Page MenuHomePhabricator

Netbox: tracking of hardware errors / grouping servers in order/batches
Closed, InvalidPublic

Description

We had a DB master crash because of a BBU failure [1] and it turned out that out of six servers ordered of that type three had issues with the BBU. That kind of error pattern detection isn't great with Phab (one needs to manually make the connection and dig in older Phab tasks, which can be very noisy).

I think Netbox would be a good place to also log what hw maintenance had to be done to a server across it's life time.

In addition it would be useful to match servers to "order batches". We have the model type already (e.g.
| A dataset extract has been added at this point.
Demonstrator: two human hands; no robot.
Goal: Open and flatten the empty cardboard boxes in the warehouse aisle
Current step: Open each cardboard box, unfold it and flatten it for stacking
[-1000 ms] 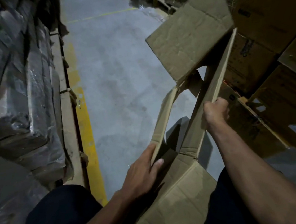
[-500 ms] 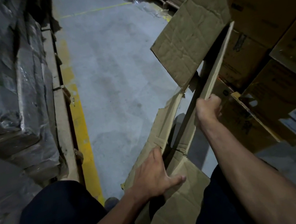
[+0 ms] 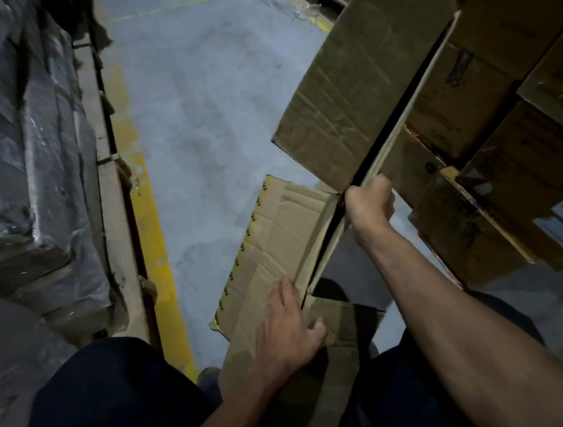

HP ProLiant DL380e Gen8), but it's very coarse ultimately the combination of hardware components in a server can cause different errors.

[1] https://wikitech.wikimedia.org/wiki/Incident_documentation/20190923-s3_primary_db_master_crash

Event Timeline

Restricted Application added a subscriber: Aklapper. · View Herald TranscriptSep 25 2019, 7:21 AM
herron triaged this task as Medium priority.Sep 25 2019, 3:43 PM

In Netbox we can already filter devices by purchase date, support expiry date and procurement ticket. That should be enough to pinpoint the batch as far as I can tell.
In this specific case for example picking the procurement ticket and the purchase date from Netbox for db1075 you could:

Those filters are available in the UI in the devices page list ( https://netbox.wikimedia.org/dcim/devices/ ) on the right.
@MoritzMuehlenhoff let me know if you think anything is missing that would be useful.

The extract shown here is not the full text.